Although Haycock has made a tentative case in favour of the first of these possibilities, the third explanation (or perhaps some combination of the third and second explanations) seems more credible, at least with regards to Kat Godeu and perhaps generally too. Certainly such a scenario would help account for those archaic features internal to Kat Godeu which suggest the existence of a pre-twelfth-century -- and potentially pre-ninth-century -- written exemplar ultimately underlying the 'Book of Taliesin' text of Kat Godeu (Koch, 1991: 112-13, 116; Concepts of Arthur, pp. 65-66). Indeed, not only does Haycock herself note the apparent presence of gwrith < *wrichto- in the poem (see above) but she also identifies a number of words in Kat Godeu whose spelling points to the existence of an earlier version written in Old Welsh orthography (Haycock, 2007: 200, 210, 217).

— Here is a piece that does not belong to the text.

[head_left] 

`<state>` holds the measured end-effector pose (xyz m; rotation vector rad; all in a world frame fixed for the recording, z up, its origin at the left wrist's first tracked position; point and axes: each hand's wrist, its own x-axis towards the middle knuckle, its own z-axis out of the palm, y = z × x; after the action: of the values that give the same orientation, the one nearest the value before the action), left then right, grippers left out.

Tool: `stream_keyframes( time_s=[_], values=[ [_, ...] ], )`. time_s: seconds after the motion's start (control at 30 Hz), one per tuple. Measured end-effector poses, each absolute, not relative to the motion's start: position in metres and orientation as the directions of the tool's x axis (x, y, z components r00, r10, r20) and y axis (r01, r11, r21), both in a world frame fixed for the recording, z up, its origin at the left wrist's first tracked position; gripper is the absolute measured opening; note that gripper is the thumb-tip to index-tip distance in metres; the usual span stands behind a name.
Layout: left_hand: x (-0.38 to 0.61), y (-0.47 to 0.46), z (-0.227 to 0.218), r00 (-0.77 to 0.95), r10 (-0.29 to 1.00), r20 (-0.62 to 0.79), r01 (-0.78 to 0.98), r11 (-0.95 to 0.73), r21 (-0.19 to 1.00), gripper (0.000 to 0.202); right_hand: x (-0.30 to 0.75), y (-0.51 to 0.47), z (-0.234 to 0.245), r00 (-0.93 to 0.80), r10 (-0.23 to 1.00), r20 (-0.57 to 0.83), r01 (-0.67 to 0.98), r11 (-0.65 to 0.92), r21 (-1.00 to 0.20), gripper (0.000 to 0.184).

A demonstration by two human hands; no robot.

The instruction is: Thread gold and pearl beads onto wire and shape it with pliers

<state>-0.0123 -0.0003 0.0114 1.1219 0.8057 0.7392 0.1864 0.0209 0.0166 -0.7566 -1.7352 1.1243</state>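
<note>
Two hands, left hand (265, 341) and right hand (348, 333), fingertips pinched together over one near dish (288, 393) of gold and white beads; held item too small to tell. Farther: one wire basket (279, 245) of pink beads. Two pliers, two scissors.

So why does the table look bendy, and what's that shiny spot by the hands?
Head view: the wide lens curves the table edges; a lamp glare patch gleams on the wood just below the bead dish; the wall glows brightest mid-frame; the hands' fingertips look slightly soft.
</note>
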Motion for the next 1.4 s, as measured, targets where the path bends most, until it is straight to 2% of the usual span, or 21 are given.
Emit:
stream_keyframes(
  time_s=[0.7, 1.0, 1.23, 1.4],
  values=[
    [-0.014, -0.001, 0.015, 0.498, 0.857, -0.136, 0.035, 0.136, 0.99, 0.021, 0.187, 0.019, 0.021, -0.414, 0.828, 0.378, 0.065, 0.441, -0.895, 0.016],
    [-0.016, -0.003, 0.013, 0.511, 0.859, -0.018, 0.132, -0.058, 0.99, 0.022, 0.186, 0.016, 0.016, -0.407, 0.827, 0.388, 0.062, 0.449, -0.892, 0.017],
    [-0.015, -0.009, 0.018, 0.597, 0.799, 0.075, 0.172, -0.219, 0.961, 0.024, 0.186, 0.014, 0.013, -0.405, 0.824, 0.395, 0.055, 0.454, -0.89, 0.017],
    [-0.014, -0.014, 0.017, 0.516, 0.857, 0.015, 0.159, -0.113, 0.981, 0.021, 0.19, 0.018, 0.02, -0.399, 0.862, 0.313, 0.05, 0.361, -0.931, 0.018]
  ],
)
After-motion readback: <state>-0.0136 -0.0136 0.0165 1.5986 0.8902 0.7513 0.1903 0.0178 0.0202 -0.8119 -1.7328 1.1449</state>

References: J.T. Koch, 'Gleanings from the Gododdin and other Early Welsh texts', Bulletin of the Board of Celtic Studies, 38 (1991), pp. 111-18; J.T. Koch, 'The Celtic Lands', in N.J. Lacy (ed.) Medieval Arthurian Literature: A Guide to Recent Research (New York: Garland, 1996), pp. 239-322; M. Haycock, Legendary Poems from the Book of Taliesin (Aberystwyth: CMCS, 2007)
The nature of Kat Godeu
In Concepts of Arthur, pp. 62-67, the poem Kat Godeu was treated as reflecting a genuine Welsh tale of a mythical battle involving an animated tree-army and the divine sons of Don. An alternate interpretation suggested in recent years is that the poet did not intend the 'Battle of the Trees' to be taken seriously but rather invented it as an ironic pastiche of the norms of heroic poetry (Haycock, 1990). However, not only would the other references to the 'Battle of the Trees' -- such as those in Golychafi Gulwyd and Trioedd Ynys Prydein -- seem to suggest that this battle was indeed considered a genuine part of Welsh tradition, but Francesco Benozzo (2004, pp. 109-21) has recently made a powerful argument against the interpretation of Kat Godeu as a mock-heroic parody. In the same vein, Mary-Ann Constantine has warned that 'there is something very late-twentieth-century about an ironic pastiche' (2003, p. 46).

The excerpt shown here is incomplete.